The records below are to be restated word for word; their pictures are not.

[Dataset entries]
= Beginning of Section =

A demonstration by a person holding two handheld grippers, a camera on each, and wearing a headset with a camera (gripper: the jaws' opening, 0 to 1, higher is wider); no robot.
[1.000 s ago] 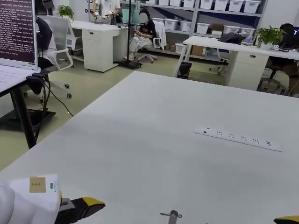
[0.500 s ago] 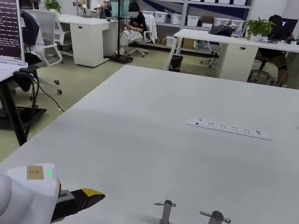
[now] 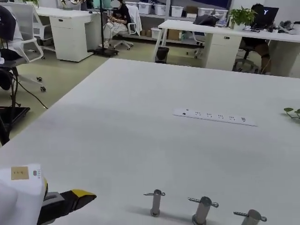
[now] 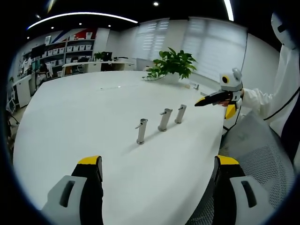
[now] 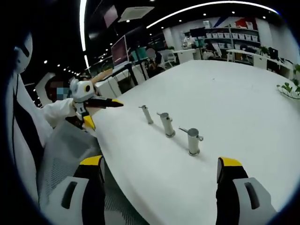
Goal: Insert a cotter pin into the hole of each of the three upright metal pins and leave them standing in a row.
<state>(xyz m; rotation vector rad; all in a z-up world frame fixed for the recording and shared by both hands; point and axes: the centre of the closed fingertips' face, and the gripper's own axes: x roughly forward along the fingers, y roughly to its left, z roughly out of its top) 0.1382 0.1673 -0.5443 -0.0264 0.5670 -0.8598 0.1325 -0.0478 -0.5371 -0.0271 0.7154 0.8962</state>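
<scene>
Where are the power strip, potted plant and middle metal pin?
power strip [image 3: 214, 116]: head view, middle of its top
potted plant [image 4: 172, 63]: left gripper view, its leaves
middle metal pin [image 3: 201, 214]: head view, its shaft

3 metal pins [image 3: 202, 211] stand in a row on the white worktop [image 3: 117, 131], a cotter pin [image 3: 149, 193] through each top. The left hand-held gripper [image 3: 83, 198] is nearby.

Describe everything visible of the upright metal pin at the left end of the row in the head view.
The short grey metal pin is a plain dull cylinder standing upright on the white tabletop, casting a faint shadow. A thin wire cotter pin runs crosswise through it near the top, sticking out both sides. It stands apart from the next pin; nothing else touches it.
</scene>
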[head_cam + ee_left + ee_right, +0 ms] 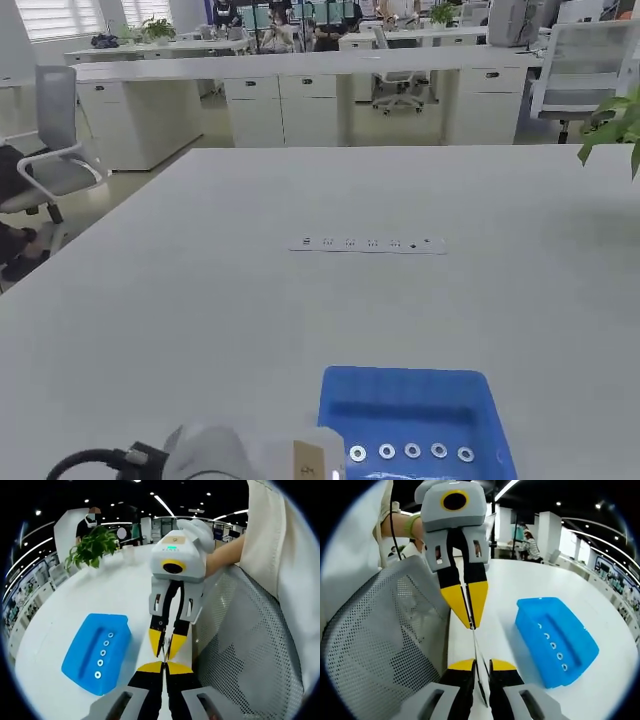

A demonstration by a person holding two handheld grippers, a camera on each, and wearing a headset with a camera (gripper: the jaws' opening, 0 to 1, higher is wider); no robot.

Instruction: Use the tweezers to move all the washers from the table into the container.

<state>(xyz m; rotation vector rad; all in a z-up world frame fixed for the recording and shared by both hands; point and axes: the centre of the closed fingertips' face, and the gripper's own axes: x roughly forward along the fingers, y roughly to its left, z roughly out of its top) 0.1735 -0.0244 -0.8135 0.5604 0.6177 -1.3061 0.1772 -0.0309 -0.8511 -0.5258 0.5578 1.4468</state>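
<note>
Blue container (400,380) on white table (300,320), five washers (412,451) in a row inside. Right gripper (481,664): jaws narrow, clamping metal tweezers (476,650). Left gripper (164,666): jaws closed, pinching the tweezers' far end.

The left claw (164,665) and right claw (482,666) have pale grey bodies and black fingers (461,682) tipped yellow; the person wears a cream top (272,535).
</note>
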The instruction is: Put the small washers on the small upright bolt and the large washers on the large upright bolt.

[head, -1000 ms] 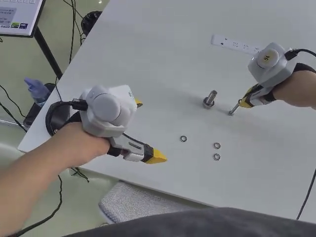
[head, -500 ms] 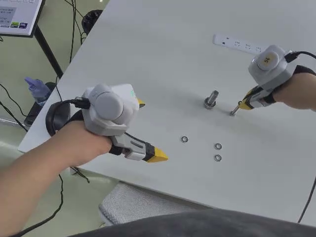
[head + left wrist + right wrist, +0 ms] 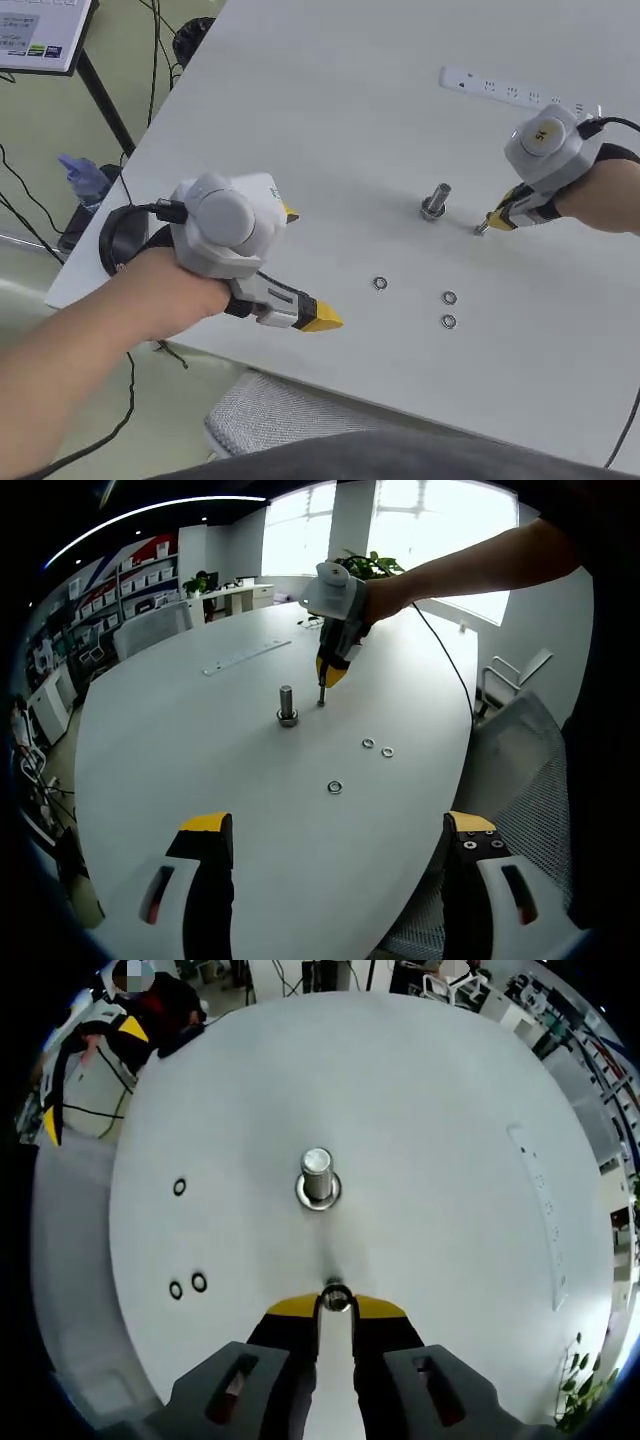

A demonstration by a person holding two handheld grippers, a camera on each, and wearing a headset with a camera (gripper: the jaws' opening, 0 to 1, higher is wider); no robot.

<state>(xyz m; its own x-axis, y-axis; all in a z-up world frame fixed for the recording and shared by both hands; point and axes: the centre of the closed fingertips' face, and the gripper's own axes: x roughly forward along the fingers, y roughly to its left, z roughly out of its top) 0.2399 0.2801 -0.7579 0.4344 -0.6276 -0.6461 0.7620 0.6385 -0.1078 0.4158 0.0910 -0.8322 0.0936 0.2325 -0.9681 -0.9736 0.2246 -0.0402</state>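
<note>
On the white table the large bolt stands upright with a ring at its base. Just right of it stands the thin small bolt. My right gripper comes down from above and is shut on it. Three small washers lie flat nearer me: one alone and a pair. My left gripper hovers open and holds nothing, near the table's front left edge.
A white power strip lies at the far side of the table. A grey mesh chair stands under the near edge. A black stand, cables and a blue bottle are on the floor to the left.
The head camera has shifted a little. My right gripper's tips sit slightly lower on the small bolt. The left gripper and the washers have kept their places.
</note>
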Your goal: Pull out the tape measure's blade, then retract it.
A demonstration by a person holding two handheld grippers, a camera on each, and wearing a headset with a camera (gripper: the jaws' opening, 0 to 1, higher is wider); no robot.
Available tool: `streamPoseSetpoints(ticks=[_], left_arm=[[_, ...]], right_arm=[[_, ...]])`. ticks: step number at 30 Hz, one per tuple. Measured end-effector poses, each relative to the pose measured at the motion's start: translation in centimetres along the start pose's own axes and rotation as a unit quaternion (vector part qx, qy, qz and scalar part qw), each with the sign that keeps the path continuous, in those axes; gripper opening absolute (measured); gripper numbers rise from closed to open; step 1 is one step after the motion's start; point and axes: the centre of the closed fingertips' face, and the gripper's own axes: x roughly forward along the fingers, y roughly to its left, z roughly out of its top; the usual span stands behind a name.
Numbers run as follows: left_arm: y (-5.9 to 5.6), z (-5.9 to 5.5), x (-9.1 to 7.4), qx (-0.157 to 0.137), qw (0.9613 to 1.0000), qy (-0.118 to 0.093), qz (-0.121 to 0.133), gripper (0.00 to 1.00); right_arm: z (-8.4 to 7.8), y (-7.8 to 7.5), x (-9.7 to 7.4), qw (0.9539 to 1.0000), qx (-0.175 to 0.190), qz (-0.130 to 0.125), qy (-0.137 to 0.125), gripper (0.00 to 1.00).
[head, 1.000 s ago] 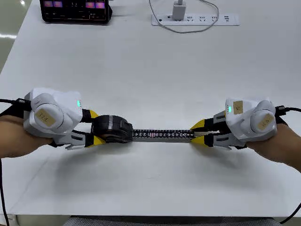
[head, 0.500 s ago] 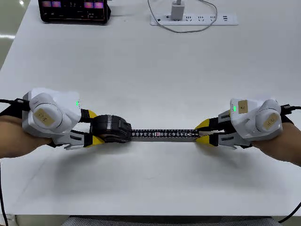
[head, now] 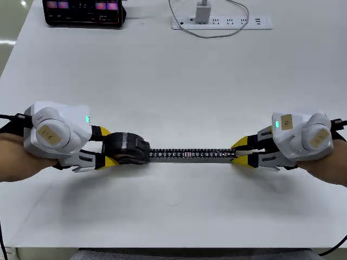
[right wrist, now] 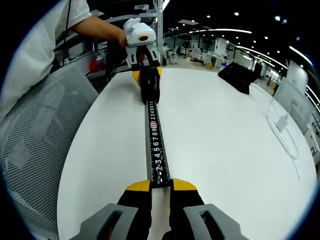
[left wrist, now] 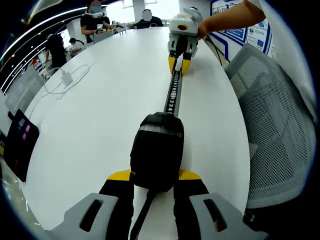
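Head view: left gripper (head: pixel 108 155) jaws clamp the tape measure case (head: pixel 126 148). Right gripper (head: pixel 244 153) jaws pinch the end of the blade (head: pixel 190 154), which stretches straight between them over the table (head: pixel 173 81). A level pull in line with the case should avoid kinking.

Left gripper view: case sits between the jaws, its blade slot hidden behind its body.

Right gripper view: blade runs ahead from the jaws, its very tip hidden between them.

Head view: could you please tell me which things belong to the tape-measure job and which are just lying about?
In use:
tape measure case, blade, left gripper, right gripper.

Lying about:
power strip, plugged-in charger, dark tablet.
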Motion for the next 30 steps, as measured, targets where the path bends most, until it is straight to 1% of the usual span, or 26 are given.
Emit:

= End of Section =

Answer to this task:
A demonstration by a person holding two handheld grippers, a camera on each, and wearing a headset with a camera (gripper: the jaws' opening, 0 to 1, higher is wider); no robot.
[1.000 s ago] 
[0.500 s ago] 
[now] 
[now] 
[now] 
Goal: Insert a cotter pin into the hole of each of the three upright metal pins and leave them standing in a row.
<state>(xyz m; rotation vector rad; all in a z-up world frame fixed for the recording and shared by both hands; point and axes: the centre of the closed fingertips' face, and the gripper's own axes: x roughly forward along the fingers, y roughly to its left, z roughly out of its top) 0.1382 0.1673 -0.5443 -0.0264 0.5670 -0.8598 0.1325 -0.0478 -0.5371 -0.0271 0.7154 0.8962</state>
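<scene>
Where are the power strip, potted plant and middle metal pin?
power strip [image 3: 214, 116]: head view, middle of its top
potted plant [image 4: 172, 63]: left gripper view, its leaves
middle metal pin [image 3: 201, 214]: head view, its shaft

3 metal pins [image 3: 202, 211] stand in a row on the white worktop [image 3: 117, 131], a cotter pin [image 3: 149, 193] through each top. The left hand-held gripper [image 3: 83, 198] is nearby.

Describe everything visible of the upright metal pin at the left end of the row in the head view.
The short grey metal pin is a plain dull cylinder standing upright on the white tabletop, casting a faint shadow. A thin wire cotter pin runs crosswise through it near the top, sticking out both sides. It stands apart from the next pin; nothing else touches it.
</scene>
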[head_cam + ee_left + ee_right, +0 ms] 

A demonstration by a person holding two handheld grippers, a camera on each, and wearing a headset with a camera (gripper: the jaws' opening, 0 to 1, higher is wider); no robot.

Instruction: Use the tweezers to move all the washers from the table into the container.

<state>(xyz m; rotation vector rad; all in a z-up world frame fixed for the recording and shared by both hands; point and axes: the centre of the closed fingertips' face, and the gripper's own axes: x roughly forward along the fingers, y roughly to its left, z roughly out of its top) 0.1735 -0.0244 -0.8135 0.5604 0.6177 -1.3061 0.1772 -0.0309 -0.8511 -0.5258 0.5578 1.4468</state>
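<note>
Blue container (400,380) on white table (300,320), five washers (412,451) in a row inside. Right gripper (481,664): jaws narrow, clamping metal tweezers (476,650). Left gripper (164,666): jaws closed, pinching the tweezers' far end.

The left claw (164,665) and right claw (482,666) have pale grey bodies and black fingers (461,682) tipped yellow; the person wears a cream top (272,535).
</note>
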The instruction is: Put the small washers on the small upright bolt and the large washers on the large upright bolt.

[head, -1000 ms] 
[head, -500 ms] 
[head + left wrist + right wrist, +0 ms] 

A demonstration by a person holding two handheld grippers, a camera on each, and wearing a headset with a camera (gripper: the jaws' opening, 0 to 1, higher is wider); no robot.

<state>(xyz m; its own x-axis, y-axis; all in a z-up world frame fixed for the recording and shared by both hands; point and axes: the centre of the closed fingertips' face, and the gripper's own axes: x roughly forward along the fingers, y roughly to its left, z roughly out of its top) 0.2399 0.2801 -0.7579 0.4344 -0.6276 -0.6461 0.7620 0.6385 -0.1078 0.4158 0.0910 -0.8322 0.0936 0.2325 -0.9681 -0.9736 0.2246 -0.0402</state>
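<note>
On the white table the large bolt stands upright with a ring at its base. Just right of it stands the thin small bolt. My right gripper comes down from above and is shut on it. Three small washers lie flat nearer me: one alone and a pair. My left gripper hovers open and holds nothing, near the table's front left edge.
A white power strip lies at the far side of the table. A grey mesh chair stands under the near edge. A black stand, cables and a blue bottle are on the floor to the left.
The head camera has shifted a little. My right gripper's tips sit slightly lower on the small bolt. The left gripper and the washers have kept their places.
</note>
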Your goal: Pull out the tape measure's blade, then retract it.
A demonstration by a person holding two handheld grippers, a camera on each, and wearing a headset with a camera (gripper: the jaws' opening, 0 to 1, higher is wider); no robot.
Available tool: `streamPoseSetpoints(ticks=[_], left_arm=[[_, ...]], right_arm=[[_, ...]])`. ticks: step number at 30 Hz, one per tuple. Measured end-effector poses, each relative to the pose measured at the motion's start: translation in centimetres along the start pose's own axes and rotation as a unit quaternion (vector part qx, qy, qz and scalar part qw), each with the sign that keeps the path continuous, in those axes; gripper opening absolute (measured); gripper numbers rise from closed to open; step 1 is one step after the motion's start; point and axes: the centre of the closed fingertips' face, and the gripper's own axes: x roughly forward along the fingers, y roughly to its left, z roughly out of its top; the usual span stands behind a name.
Numbers run as follows: left_arm: y (-5.9 to 5.6), z (-5.9 to 5.5), x (-9.1 to 7.4), qx (-0.157 to 0.137), qw (0.9613 to 1.0000), qy (-0.118 to 0.093), qz (-0.121 to 0.133), gripper (0.00 to 1.00); right_arm: z (-8.4 to 7.8), y (-7.8 to 7.5), x (-9.7 to 7.4), qw (0.9539 to 1.0000), qx (-0.175 to 0.190), qz (-0.130 to 0.125), qy (-0.137 to 0.125), gripper (0.00 to 1.00).
[head, 1.000 s ago] 
[head, 0.500 s ago] 
[head, now] 
[right wrist, now] 
[left wrist, now] 
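Head view: left gripper (head: pixel 108 155) jaws clamp the tape measure case (head: pixel 126 148). Right gripper (head: pixel 244 153) jaws pinch the end of the blade (head: pixel 190 154), which stretches straight between them over the table (head: pixel 173 81). A level pull in line with the case should avoid kinking.

Left gripper view: case sits between the jaws, its blade slot hidden behind its body.

Right gripper view: blade runs ahead from the jaws, its very tip hidden between them.

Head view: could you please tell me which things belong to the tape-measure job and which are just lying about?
In use:
tape measure case, blade, left gripper, right gripper.

Lying about:
power strip, plugged-in charger, dark tablet.
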Motion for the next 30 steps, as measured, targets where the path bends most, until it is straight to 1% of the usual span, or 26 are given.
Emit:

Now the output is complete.